Add 4 points if you eat healthily some of the time.
Subtract 4 points if you like junk food.
Subtract 6 points if you never met a Cheeto you didn't like (and eat.)

_Exercise (choose one):_
Add 6 points if you exercise all the time
Add 4 points if you exercise sometimes
Subtract 4 points if you are a couch potato.
Subtract 6 points if you are immobile.

_Response to Visual Stimuli:_
Study these images:
View attachment donut_bacon_burger_0.jpg
View attachment 3ChocoTaco.jpg

Add 10 points if neither of these images appeal to you.
Add 5 points if one of these images appeals to you.
Subtract 5 points if you drooled a little.
Subtract 20 points if you licked your screen.
Subtract 21 points if you moaned a little WHILE licking your screen. 


_Choices (choose one):_
Add 20 points if you got fat completely accidentally
Add 2 points if you've made a few bad choices that have made you fat.
Subtract 2 points if you've made a lot of bad choices that have made you fat.
Subtract 20 points if you got fat completely on purpose.

_Diets:_
Add 1 point for every diet you've been on in your life. 

_Transgressions:_
Subtract 1 point for every cookie or bag of chips you've eaten this week.
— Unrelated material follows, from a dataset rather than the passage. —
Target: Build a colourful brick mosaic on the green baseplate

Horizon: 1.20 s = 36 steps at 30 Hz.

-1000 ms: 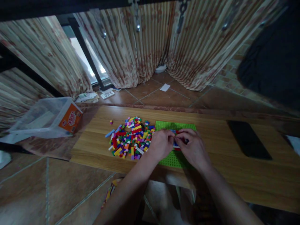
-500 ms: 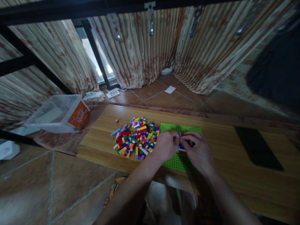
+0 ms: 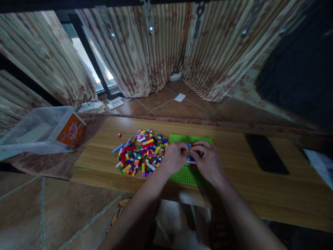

*Now tally them up. I'll give you a few minutes extra in case you need to find a calculator.* 

Results!
_35 points and up_: You are a Gold Star Fatty! You did everything right! You win the prize. How did you even get fat, anyway?

_10 to 34 points :_ You tried your hardest, didn't you? It's okay. You're a PRETTY good fatty. Work on it.

_9 points to -9 points:_ Eek. You're straddling the line, amigo. Shape up or ship out.

_-10 points to -34 points:_ You are irresponsible and bad. Repent before it's too late!

_-35 points and below:_ HORRIBLE FATTY! You are probably going to hell for this. There won't be bacon there because God loves bacon and he doesn't love you.

*Post your scores if you dare!*

**Disclaimer: This quiz is meant for comedic purposes only. Any resemblance to real posters, living or dead, or threads, active or locked, is purely coincidental. Void where prohibited. Mmmm Choco Taco.


----------



## mango (Aug 13, 2010)

_Fatty Distraction Test:_








If you scrolled down to look at the above image before completing your quiz, subtract a further 2 points.


:eat2:


----------



## Inhibited (Aug 13, 2010)

I scored -2 so i guess i need to ship out


----------



## BeautifulPoeticDisaster (Aug 13, 2010)

mmmmm chocco taco!!!!! WANT. Wait, what was the question?


----------



## LillyBBBW (Aug 13, 2010)

I got negative 23.


----------



## Emma (Aug 13, 2010)

I got distracted by the donut burger and forgot how to do maths.


----------



## Dmitra (Aug 13, 2010)

Bonus extra distraction: Imagine beautiful Ashley eating the tasty chocco taco . . . slowly.


----------



## BeautifulPoeticDisaster (Aug 13, 2010)

Dmitra said:


> Bonus extra distraction: Imagine beautiful Ashley eating the tasty chocco taco . . . slowly.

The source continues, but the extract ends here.